Visível nos traços físicos de pessoas, na culinária, nos nome de políticos, personalidades ou empresas, a imigração árabe pode ser facilmente encontrada no Brasil. Basta um passeio por alguns bairros de São Paulo – cidade que concentra uma grande comunidade de sírios e libaneses e cujo novo prefeito, Fernando Haddad, tem origens no Líbano – para esbarrar na herança cultural dos imigrantes árabes.

Eles começaram a chegar ao Brasil no fim do século 19. Estima-se que o país tenha a maior comunidade fora dos países do mundo árabe, formada principalmente por libaneses e sírios. Grande parte dos mais de 12 milhões de brasileiros com ascendência árabe está em São Paulo e na região da chamada tríplice fronteira.

Das várias levas de imigrantes, a primeira foi constituída majoritariamente por cristãos, que saíram de suas terras – atualmente a Síria, o Líbano e a Palestina – por causa das perseguições religiosas do Império Otomano, que era formado por islâmicos. Já os árabes muçulmanos chegaram ao Brasil em grande número durante o século 20.
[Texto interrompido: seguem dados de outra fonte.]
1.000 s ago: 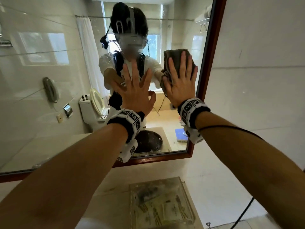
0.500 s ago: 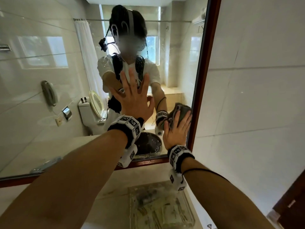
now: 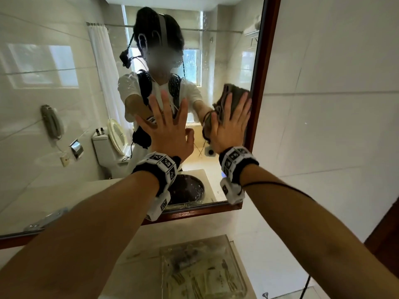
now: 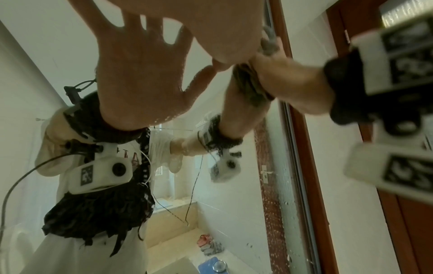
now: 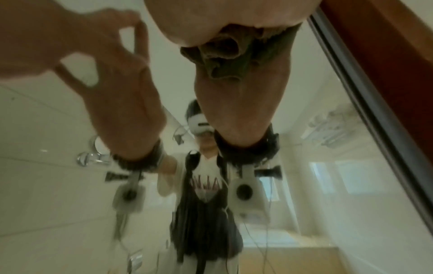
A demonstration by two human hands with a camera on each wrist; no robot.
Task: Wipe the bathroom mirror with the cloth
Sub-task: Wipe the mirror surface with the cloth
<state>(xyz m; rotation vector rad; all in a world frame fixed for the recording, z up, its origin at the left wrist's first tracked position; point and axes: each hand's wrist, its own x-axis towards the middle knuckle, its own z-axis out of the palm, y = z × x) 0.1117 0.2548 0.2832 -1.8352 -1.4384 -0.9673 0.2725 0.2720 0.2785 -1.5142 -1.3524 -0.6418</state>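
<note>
The mirror (image 3: 64, 104) has a dark wooden frame (image 3: 262, 83). My left hand (image 3: 167, 128) lies flat on the glass with its fingers spread and holds nothing. My right hand (image 3: 232, 124) presses a crumpled brown-grey cloth (image 3: 235, 93) against the glass, hard by the right frame at mid-height. Its fingers lie straight over the cloth. In the right wrist view the cloth (image 5: 229, 55) bunches out below my palm. In the left wrist view a fold of cloth (image 4: 250, 87) is squeezed between my right hand (image 4: 293, 77) and the glass.
Below the mirror runs a pale counter with a clear tray (image 3: 203, 270) of toiletries. A tiled wall (image 3: 334, 126) stands right of the frame, and a dark wood door edge (image 3: 386, 240) lower right. Water droplets (image 4: 271, 231) speckle the glass near the right frame.
My right hand swept the cloth from high on the glass down to the bottom right corner, then back up to mid-height. The left hand has stayed flat in place.
</note>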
O Brasil era muito atraente por causa das oportunidades que oferecia. Grande parte dos imigrantes tinha conhecimentos de agricultura, mas, como o panorama agrário não era satisfatório naquele período no Brasil, dedicou-se essencialmente ao comércio e à indústria.

Os primeiros imigrantes eram vendedores de porta em porta e comercializavam pequenos itens como bijuteria, vegetais e frutas e, mais tarde, roupas. "Nos seus vários períodos, a imigração árabe teve uma influência direta na sociedade, na economia e na cultura brasileira", afirma o professor Salem Nasser, da Escola de Direito da Fundação Getúlio Vargas (FGV).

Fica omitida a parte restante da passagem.